Nothing but the lines holding the string "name" should appear in the answer. Copy them from the entries.
[Data shown]
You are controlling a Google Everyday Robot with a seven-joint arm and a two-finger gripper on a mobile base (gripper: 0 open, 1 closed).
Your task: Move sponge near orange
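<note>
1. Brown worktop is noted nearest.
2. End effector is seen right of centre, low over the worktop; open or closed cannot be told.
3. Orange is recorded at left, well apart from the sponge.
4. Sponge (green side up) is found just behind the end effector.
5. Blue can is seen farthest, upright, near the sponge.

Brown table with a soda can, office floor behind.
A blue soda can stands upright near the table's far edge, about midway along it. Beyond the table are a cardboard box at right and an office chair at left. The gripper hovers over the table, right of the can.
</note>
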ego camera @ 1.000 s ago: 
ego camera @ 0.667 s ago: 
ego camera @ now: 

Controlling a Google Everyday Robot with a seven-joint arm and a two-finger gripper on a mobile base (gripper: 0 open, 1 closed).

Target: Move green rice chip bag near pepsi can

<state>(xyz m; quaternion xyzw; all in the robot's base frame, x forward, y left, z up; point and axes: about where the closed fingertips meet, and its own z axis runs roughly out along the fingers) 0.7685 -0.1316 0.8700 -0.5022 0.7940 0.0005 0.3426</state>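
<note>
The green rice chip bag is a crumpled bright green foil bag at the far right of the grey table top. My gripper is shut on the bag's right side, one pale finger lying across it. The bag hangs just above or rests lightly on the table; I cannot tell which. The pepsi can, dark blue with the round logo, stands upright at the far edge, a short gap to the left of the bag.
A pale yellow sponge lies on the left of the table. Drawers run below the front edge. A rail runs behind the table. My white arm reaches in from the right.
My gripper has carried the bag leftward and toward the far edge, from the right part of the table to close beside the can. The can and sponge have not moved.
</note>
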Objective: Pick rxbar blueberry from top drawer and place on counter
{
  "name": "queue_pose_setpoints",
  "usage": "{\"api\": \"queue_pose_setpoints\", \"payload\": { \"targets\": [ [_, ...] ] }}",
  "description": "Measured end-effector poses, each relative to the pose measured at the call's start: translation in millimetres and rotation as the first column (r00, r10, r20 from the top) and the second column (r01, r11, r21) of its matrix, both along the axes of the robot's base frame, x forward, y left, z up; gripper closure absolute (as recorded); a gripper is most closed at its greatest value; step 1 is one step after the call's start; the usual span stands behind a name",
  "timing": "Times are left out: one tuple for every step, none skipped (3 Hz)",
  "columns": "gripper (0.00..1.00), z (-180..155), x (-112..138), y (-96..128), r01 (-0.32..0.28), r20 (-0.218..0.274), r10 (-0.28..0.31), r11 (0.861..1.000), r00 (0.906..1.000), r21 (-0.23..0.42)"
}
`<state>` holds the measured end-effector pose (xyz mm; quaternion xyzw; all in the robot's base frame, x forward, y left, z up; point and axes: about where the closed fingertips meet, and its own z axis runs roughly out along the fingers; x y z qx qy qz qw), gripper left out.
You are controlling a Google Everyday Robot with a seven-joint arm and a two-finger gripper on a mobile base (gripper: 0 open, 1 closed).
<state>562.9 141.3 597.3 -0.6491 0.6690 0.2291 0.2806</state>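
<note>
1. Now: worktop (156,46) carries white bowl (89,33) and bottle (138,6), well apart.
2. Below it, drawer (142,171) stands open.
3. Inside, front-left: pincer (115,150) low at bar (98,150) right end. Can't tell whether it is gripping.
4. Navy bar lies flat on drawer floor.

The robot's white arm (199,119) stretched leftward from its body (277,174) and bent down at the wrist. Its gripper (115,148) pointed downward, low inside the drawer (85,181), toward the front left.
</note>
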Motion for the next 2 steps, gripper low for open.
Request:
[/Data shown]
> **Solution for this problem**:
  "name": "queue_pose_setpoints",
  "description": "Measured end-effector poses, each relative to the pose measured at the call's start: translation in millimetres and rotation as the first column (r00, r10, r20 from the top) and the second column (r01, r11, r21) of its matrix, both along the axes of the robot's base frame, x forward, y left, z up; gripper closure absolute (as recorded); a gripper is most closed at its greatest value; step 1 is one step after the call's start; the usual span stands behind a name",

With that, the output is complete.